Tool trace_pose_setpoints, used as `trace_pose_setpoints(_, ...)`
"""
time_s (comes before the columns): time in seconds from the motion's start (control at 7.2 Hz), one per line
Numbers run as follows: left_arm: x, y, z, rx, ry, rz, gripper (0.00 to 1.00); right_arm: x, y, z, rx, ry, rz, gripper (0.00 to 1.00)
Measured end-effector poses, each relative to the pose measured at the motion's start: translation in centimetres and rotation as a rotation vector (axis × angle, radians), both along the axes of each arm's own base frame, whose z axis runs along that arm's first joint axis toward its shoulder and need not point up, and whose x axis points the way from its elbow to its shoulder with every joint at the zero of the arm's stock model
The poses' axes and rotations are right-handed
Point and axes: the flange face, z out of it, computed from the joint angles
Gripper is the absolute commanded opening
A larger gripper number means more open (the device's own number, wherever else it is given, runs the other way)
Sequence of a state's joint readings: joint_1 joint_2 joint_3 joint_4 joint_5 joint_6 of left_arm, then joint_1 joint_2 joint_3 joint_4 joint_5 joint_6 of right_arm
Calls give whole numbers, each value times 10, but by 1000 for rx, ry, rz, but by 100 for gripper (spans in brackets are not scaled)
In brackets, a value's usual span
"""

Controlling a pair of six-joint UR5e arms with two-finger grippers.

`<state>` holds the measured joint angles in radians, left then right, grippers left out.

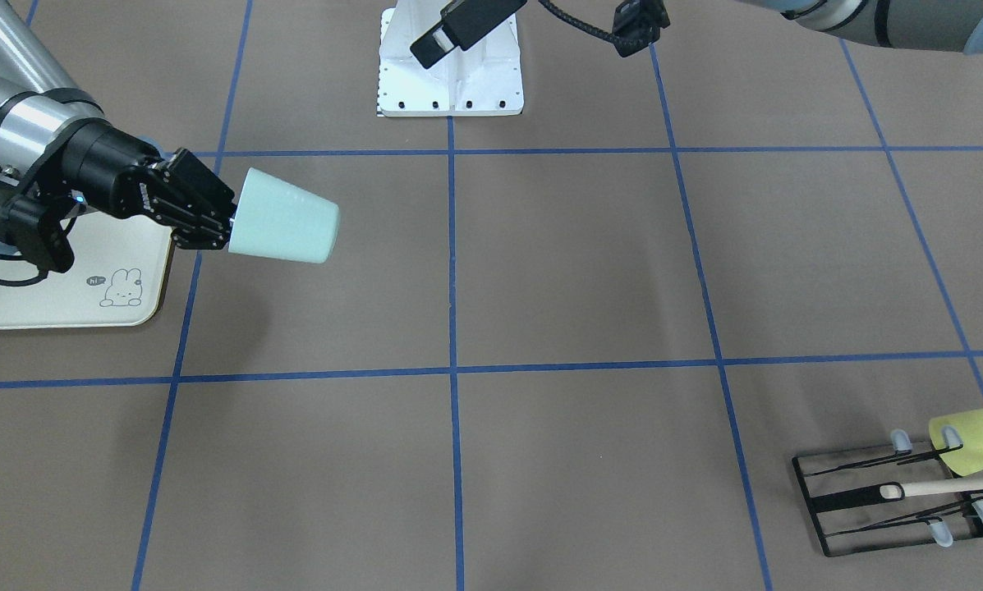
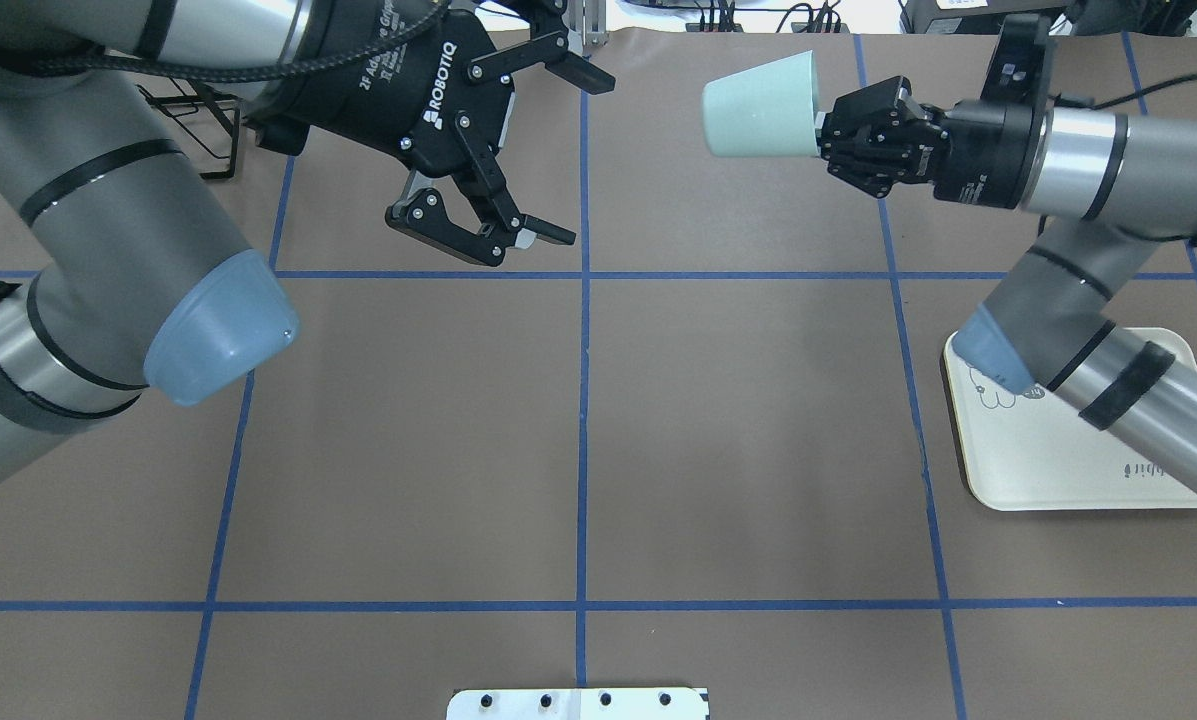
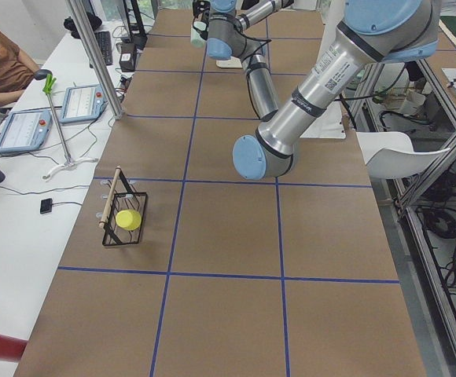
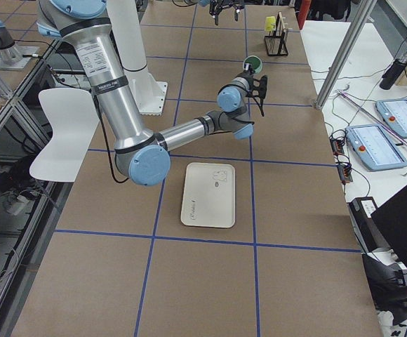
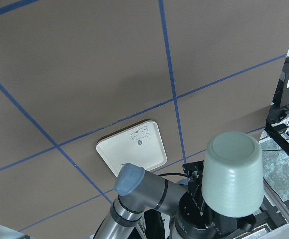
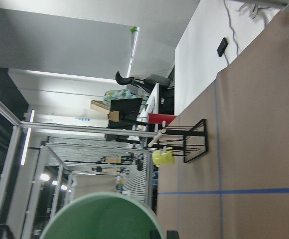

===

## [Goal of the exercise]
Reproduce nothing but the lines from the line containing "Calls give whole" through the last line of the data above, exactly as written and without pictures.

## [Expected output]
Calls give whole numbers, each value times 10, but by 1000 for rx, ry, rz, but by 100 for gripper (spans in brackets are not scaled)
In brackets, a value's usual span
"""

Controlling a pair of six-joint UR5e arms with two-finger grippers.

`<state>` holds the measured joint angles in radians, left then right, grippers left out.

That is the complete output for this exercise.